Photo courtesy of Mongrel Media
First Position, a new dance documentary, is making its way to theatres across Canada on July 20. The feature length documentary follows six dancers as they compete at Youth America Grand Prix, the largest competition that awards full scholarships to top ballet schools. Blogger Joanna Gertler had the chance to see the world premiere of the movie at last year's Toronto International Film Festival (TIFF).
I'm putting it out there: I'm not a huge fan of dance films per se. Sure, I loved Flashdance
– the original one, but I haven’t gone religiously to every Step Up
or Dirty Dancing
revival over the past few years.
I am a big fan of documentaries though – especially ones where there’s a narrative to follow and a human interest component. I’d first heard about First Position because one of Canada's National Ballet School's ballet teachers appears in the film as one of the judges of the Youth America Grand Prix (YAGP) competition, which is what First Position is all about.
So, I bought a ticket to see it at the 2011 TIFF and found it a terrific documentary and really enjoyable film. I wasn’t the only one, as it tied for Best Documentary at the Festival.
The film follows several dancers in different places preparing to compete in New York City in the annual YAGP competition. Preliminary rounds are held in various international locations, so we follow the progress of students, ranging in age from 10 years or so, up to late teens. Each dancer’s story is told compassionately yet there’s no disguising what’s at stake for each of the competitors.

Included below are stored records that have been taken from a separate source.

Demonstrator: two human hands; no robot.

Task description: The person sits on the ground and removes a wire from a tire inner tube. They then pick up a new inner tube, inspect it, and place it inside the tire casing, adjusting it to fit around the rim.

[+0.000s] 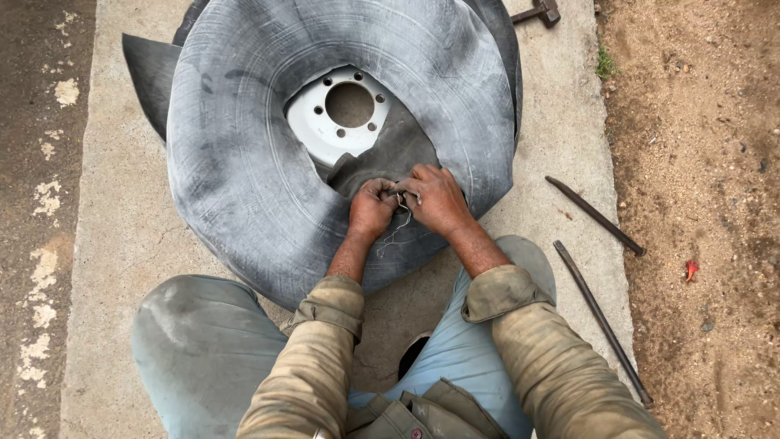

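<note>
Wire strands [396, 230] (thin, tangled) sit pinched between left hand [371, 208] and right hand [437, 197], braced on the tyre [244, 162] at frame centre for steadiness.

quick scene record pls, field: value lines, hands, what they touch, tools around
left hand: closed on the inner edge of the tyre, at thin wires
right hand: closed on the same edge, touching the left hand
tyre: lies flat on concrete slab
wheel rim: white, inside the tyre, bolt holes visible
tyre irons: two long bars on the slab, right of the hands, untouched
hammer: top edge, beyond the tyre
</note>
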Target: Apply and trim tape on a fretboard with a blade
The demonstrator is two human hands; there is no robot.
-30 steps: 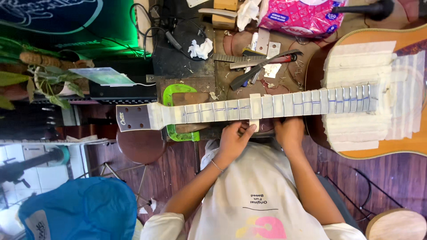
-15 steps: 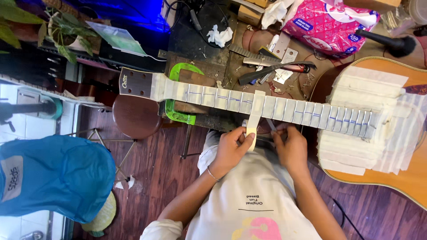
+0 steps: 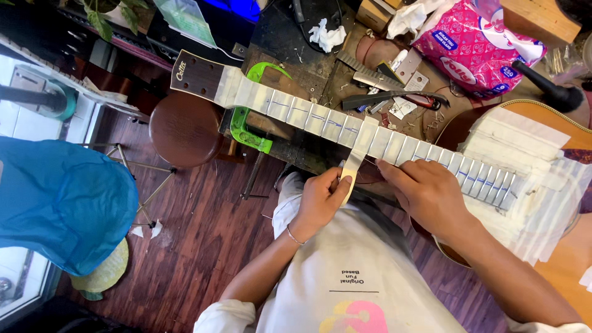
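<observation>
Above wood floor, pale masking tape strip (image 3: 356, 161) hangs off taped guitar neck (image 3: 345, 126).

On your counter (image 3: 290, 37) you'll see a pink tissue pack (image 3: 475, 46) at the far right, a crumpled white tissue (image 3: 327, 34) further left, and a green clamp (image 3: 246, 126) at the near edge. A round brown stool (image 3: 185, 129) stands on the wooden floor (image 3: 203, 246), beside a blue cloth (image 3: 61, 203).
</observation>
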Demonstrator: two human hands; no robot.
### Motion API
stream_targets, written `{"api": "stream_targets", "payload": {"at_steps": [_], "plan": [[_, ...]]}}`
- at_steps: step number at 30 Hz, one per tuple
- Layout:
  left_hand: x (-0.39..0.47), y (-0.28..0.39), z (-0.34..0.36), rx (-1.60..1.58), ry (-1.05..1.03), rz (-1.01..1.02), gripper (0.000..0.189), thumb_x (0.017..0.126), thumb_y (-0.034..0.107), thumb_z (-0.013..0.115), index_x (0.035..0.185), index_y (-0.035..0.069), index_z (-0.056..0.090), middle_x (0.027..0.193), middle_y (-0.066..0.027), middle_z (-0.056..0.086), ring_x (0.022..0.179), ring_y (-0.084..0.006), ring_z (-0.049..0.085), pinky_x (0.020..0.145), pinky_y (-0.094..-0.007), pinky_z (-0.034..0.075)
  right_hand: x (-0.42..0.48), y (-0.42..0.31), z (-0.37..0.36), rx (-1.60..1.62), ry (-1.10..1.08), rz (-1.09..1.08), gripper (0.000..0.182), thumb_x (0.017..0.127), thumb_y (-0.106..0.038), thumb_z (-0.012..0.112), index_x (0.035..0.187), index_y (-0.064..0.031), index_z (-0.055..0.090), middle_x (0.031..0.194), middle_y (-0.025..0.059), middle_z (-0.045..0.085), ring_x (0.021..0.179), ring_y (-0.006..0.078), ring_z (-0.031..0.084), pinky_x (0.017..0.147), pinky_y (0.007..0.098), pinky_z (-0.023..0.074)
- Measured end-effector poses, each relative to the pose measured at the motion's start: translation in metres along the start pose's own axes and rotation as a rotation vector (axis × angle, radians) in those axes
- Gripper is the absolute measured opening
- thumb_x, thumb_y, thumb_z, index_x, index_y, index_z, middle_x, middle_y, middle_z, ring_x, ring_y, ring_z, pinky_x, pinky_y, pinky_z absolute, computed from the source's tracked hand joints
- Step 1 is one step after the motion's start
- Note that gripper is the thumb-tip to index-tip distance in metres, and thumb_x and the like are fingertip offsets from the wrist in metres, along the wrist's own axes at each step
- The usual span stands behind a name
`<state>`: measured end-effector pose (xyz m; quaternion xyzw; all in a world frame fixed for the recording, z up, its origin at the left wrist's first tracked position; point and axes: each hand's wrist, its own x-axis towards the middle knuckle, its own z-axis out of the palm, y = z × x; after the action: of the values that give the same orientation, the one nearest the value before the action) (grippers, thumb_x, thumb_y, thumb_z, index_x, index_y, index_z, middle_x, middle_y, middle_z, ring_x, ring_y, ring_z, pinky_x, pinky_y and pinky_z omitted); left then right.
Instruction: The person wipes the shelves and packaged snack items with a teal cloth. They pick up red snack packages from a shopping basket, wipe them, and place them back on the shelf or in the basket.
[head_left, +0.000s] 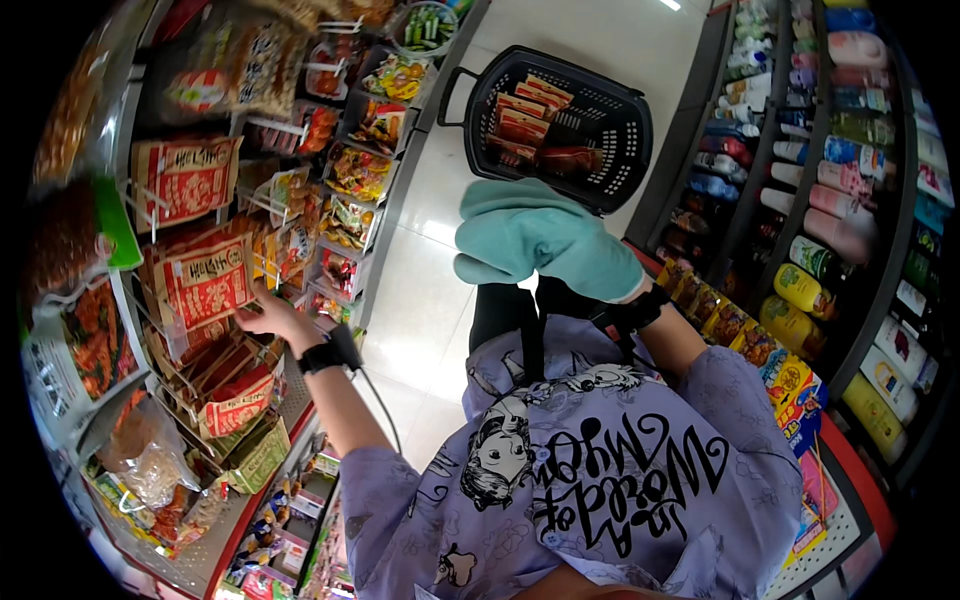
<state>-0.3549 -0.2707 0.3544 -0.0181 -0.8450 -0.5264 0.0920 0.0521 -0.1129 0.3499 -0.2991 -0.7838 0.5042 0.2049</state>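
At the left shelf, my left hand (274, 311) holds the lower right edge of a brown paper-look snack bag (208, 283) with a red panel. The bag is tilted, in front of similar bags on the rack. Bulky teal fabric (525, 240), a mitten or a cloth, covers my right hand, so its fingers are hidden. Just beyond the fabric, a black plastic shopping basket (637, 142) stands on the floor. It holds several red-and-brown packets (523, 126). Both wrists bear black bands, and a cable runs from the left one.
Another red-panelled bag (186, 180) hangs above the held one. Clear bins of small wrapped snacks (361, 171) line the left shelf edge. On the right, shelves carry bottles (804, 289), and yellow snack packets (720, 319) lie close to my right arm.
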Motion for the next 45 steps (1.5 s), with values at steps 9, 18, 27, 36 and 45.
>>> {"api": "stream_targets", "payload": {"at_steps": [9, 18, 27, 36, 45], "plan": [[-0.193, -0.039, 0.156, 0.219, -0.963, 0.274, 0.035, 0.074, 0.012, 0.065, 0.106, 0.006, 0.052, 0.108, -0.0109, 0.051, 0.103, -0.0247, 0.046, 0.085, -0.0358, 0.038, -0.088, 0.053, -0.089, 0.317, 0.554, 0.538, 0.041, 0.067, -0.005, 0.059, 0.104, 0.0048, 0.048, 0.090, 0.0136, 0.055, 0.072, 0.0219, 0.055, 0.063, 0.0306, 0.0465], [-0.385, -0.150, 0.352, 0.428, -1.824, 0.632, 0.047, 0.070, 0.025, 0.065, 0.109, 0.003, 0.050, 0.111, -0.0155, 0.050, 0.108, -0.0317, 0.043, 0.092, -0.0388, 0.035, -0.134, 0.173, -0.063, 0.219, 0.741, 0.934, 0.051, 0.064, -0.006, 0.063, 0.110, 0.0054, 0.045, 0.099, 0.0142, 0.053, 0.080, 0.0217, 0.055, 0.068, 0.0296, 0.0460], [-0.509, -0.286, 0.464, 1.065, -1.815, 1.064, 0.067, 0.067, 0.027, 0.067, 0.125, 0.012, 0.038, 0.121, -0.0130, 0.045, 0.115, -0.0304, 0.040, 0.091, -0.0449, 0.037, -0.173, 0.248, 0.005, 0.165, 0.833, 1.140, 0.062, 0.061, -0.006, 0.067, 0.116, 0.0060, 0.042, 0.108, 0.0148, 0.051, 0.088, 0.0216, 0.055, 0.074, 0.0286, 0.0455], [-0.466, -0.248, 0.446, 0.535, -1.925, 0.947, 0.034, 0.072, 0.015, 0.057, 0.105, 0.010, 0.052, 0.096, -0.0167, 0.055, 0.086, -0.0353, 0.055, 0.076, -0.0407, 0.045, -0.179, 0.207, -0.005, 0.032, 0.815, 1.138, 0.073, 0.058, -0.007, 0.071, 0.122, 0.0065, 0.038, 0.117, 0.0154, 0.049, 0.096, 0.0214, 0.054, 0.079, 0.0275, 0.0450], [-0.351, -0.012, 0.286, -0.211, -1.832, -0.923, 0.043, 0.078, 0.006, 0.056, 0.117, 0.001, 0.040, 0.108, -0.0095, 0.055, 0.096, -0.0188, 0.057, 0.082, -0.0319, 0.048, -0.134, 0.114, -0.052, -0.645, 0.318, 1.100, 0.085, 0.063, -0.009, 0.064, 0.132, 0.0064, 0.016, 0.115, 0.0230, 0.047, 0.089, 0.0328, 0.057, 0.071, 0.0335, 0.0469]]}}
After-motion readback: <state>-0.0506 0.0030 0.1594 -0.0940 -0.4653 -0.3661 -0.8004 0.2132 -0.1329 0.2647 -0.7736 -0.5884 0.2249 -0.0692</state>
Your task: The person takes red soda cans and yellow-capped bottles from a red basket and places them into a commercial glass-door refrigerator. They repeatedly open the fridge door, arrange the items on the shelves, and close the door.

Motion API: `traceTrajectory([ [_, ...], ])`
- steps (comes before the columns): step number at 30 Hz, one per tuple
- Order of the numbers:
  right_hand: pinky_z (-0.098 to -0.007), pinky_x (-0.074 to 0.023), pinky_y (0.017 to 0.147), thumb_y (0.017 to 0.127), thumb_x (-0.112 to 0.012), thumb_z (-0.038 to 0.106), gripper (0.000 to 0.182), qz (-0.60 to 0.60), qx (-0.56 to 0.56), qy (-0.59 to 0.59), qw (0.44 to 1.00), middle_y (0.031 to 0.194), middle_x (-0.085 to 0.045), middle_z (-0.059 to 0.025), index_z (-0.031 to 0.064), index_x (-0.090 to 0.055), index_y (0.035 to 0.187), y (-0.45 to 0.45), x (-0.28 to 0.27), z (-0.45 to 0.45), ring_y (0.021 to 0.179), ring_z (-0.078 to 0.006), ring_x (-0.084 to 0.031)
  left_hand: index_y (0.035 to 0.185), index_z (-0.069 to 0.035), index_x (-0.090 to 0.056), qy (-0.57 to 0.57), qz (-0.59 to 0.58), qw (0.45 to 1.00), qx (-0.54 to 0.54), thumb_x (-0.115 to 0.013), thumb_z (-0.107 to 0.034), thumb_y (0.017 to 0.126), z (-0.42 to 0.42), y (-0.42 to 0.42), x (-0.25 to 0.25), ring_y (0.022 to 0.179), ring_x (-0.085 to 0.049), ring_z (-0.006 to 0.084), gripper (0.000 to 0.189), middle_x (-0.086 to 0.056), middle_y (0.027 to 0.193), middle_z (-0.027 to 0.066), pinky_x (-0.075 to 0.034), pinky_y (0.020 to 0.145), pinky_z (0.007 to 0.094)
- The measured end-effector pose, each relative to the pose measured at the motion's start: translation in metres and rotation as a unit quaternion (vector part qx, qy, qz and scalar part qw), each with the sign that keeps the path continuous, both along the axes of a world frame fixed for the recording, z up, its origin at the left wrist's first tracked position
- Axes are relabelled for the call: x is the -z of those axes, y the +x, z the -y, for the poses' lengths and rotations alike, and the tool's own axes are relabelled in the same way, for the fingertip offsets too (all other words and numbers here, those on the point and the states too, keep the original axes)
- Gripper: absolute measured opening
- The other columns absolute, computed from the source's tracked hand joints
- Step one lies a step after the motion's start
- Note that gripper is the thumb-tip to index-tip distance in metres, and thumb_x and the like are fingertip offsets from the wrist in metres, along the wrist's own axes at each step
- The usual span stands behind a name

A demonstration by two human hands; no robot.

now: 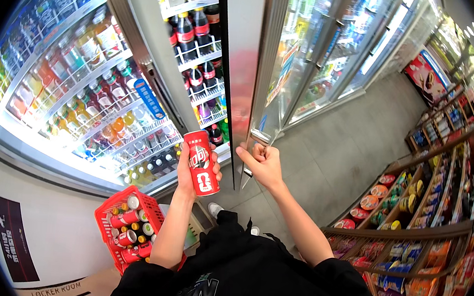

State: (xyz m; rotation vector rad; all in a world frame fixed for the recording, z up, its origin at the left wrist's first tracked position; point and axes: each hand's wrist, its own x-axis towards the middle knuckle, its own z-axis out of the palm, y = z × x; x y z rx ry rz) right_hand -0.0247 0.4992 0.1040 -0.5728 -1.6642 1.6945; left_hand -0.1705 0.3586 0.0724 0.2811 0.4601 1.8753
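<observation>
My left hand (185,176) is wrapped around a red soft-drink can (202,164), held upright before the cooler with its printed side towards me. To the right, the fingers of my right hand (267,164) curl around the metal handle (260,137) of a glass cooler door (242,67). That door stands ajar and is seen nearly edge-on. Behind the can, wire shelves hold dark cola bottles (196,77) with red labels. A red plastic shopping basket (103,226) stands below my left forearm, filled with cans and yellow-capped bottles; the forearm covers part of it.
Another lit drinks cooler (84,90) lies to the left, full of bottles. More glass cooler doors (320,57) continue ahead along the grey tiled floor (332,140). Snack shelves (400,232) with packets and cup noodles line the right side. A cardboard box (90,290) sits at lower left.
</observation>
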Motion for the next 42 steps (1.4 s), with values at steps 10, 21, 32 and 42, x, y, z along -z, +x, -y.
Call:
traceTrajectory([
  [10, -0.0251, -0.0395, 0.062, 0.065, -0.092, 0.029, 0.060, 0.051, 0.238, 0.101, 0.965, 0.075, -0.041, 0.0028, 0.0075, -0.043, 0.093, 0.135, 0.004, -0.015, 0.067, -0.0085, -0.040, 0.117, -0.001, -0.051, 0.011, -0.003, 0.990, 0.137, -0.036, -0.065, 0.097, -0.059, 0.060, -0.005, 0.068, -0.063, 0.0236, 0.068, -0.062, 0.090, 0.0117, -0.054, 0.058, 0.0408],
  [21, -0.0393, -0.0383, 0.103, 0.072, -0.082, 0.021, 0.093, 0.031, 0.539, 0.266, 0.798, 0.129, -0.045, -0.0181, -0.0039, -0.025, 0.141, 0.209, 0.040, -0.057, 0.119, -0.0287, -0.049, 0.117, -0.001, -0.053, -0.012, -0.001, 0.962, 0.273, -0.036, -0.066, 0.096, -0.173, 0.051, 0.011, 0.067, -0.063, 0.0224, 0.070, -0.062, 0.088, 0.0106, -0.054, 0.058, 0.0405],
  [32, -0.0490, -0.0178, 0.117, 0.087, -0.066, 0.004, 0.064, 0.306, 0.679, 0.459, 0.485, 0.151, -0.028, -0.0241, -0.0029, -0.033, 0.141, 0.146, -0.038, -0.085, 0.144, -0.0390, -0.022, 0.118, 0.000, -0.051, -0.061, -0.013, 0.923, 0.381, -0.036, -0.064, 0.097, -0.272, -0.021, 0.033, 0.068, -0.063, 0.0228, 0.069, -0.062, 0.089, 0.0110, -0.055, 0.058, 0.0403],
  [42, -0.0535, 0.0044, 0.118, 0.099, -0.054, 0.036, 0.082, 0.444, 0.685, 0.358, 0.453, 0.160, 0.001, -0.0269, -0.0011, -0.007, 0.155, 0.145, -0.010, -0.181, 0.149, -0.0426, 0.005, 0.117, 0.001, -0.052, -0.058, -0.043, 0.903, 0.424, -0.035, -0.061, 0.099, -0.340, -0.043, 0.032, 0.067, -0.065, 0.0226, 0.066, -0.064, 0.088, 0.0125, -0.056, 0.057, 0.0392],
])
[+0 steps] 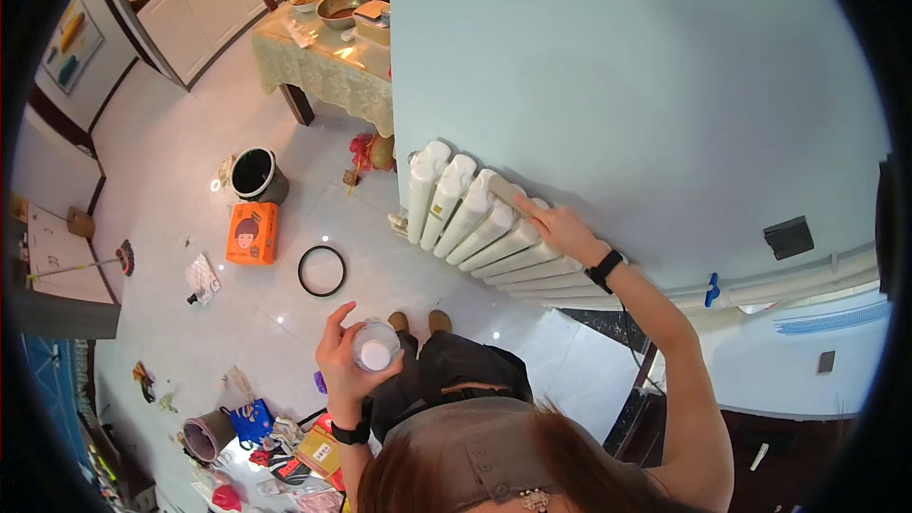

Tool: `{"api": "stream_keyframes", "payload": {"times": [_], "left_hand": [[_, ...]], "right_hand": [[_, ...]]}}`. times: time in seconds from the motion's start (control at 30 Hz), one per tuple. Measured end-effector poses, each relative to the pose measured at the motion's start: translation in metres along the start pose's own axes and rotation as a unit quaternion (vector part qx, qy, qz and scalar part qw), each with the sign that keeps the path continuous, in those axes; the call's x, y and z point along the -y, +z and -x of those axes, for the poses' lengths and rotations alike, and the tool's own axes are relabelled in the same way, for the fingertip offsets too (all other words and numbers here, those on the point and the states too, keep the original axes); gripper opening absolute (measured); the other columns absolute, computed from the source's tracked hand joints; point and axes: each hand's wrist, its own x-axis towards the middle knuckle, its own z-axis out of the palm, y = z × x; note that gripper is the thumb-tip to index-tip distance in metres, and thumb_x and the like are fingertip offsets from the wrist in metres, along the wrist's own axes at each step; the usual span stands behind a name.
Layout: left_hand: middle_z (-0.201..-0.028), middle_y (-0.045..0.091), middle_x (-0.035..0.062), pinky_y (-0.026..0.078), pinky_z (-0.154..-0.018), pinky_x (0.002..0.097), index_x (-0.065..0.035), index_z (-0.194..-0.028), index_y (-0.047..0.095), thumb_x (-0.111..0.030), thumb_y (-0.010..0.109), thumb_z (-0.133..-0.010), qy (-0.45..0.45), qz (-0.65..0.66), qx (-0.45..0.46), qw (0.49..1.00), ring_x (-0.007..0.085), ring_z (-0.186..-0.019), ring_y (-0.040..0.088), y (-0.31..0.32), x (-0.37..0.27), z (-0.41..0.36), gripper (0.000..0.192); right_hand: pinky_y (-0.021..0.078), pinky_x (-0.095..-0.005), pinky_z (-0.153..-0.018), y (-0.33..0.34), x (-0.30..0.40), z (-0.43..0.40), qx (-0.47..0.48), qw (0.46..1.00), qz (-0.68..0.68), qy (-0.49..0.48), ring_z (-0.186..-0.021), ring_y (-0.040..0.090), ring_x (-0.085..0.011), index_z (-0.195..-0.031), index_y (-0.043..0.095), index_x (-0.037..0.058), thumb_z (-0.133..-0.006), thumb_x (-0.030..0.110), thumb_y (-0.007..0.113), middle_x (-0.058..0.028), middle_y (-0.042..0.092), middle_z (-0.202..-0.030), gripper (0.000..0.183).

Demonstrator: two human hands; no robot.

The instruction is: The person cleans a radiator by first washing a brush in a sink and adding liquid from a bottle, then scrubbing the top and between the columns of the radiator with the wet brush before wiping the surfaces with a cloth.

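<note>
My left hand (345, 360) holds a clear, round container with a white cap or disc (375, 355), gripped between thumb and fingers in front of my legs. On the right, my right hand (559, 228) reaches to the top of the white column radiator (476, 217). Its fingers press on a flat beige piece (504, 191), perhaps a cloth or pad, lying over the radiator's upper ends. Whether the fingers grip this piece or only rest on it is hard to see. Each wrist wears a black band.
A dark bin (276, 185), an orange box (252, 233) and a black ring (305, 288) stand or lie on the tiled floor. Bags and boxes surround another bin (208, 436) at lower left. Bowls stand on a cloth-covered table (324, 78) beyond the wall edge.
</note>
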Motion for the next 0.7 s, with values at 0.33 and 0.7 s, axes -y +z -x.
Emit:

The filmmaker keeps in the background, allowing each story to evolve with the passage of time. Prizes and contracts offered at this competition are critical to a student’s ability to continue following their passion and some of the background stories of the competitors are truly compelling: the girl from a war-torn African country who is adopted by an American family; the young man from South America who has to leave his family to continue to pursue his dream, and then there’s the “tiger mother” in California who desperately wants her son and daughter to fulfill her dreams (that’s right, her dreams).
If you’ve ever watched and enjoyed a competitive TV reality show, this film is definitely for you! It’s got drama, lovely dancing, real stories and …. No, I’m not going to give the ending away – you’ll just have to see it for yourself – you won’t regret it.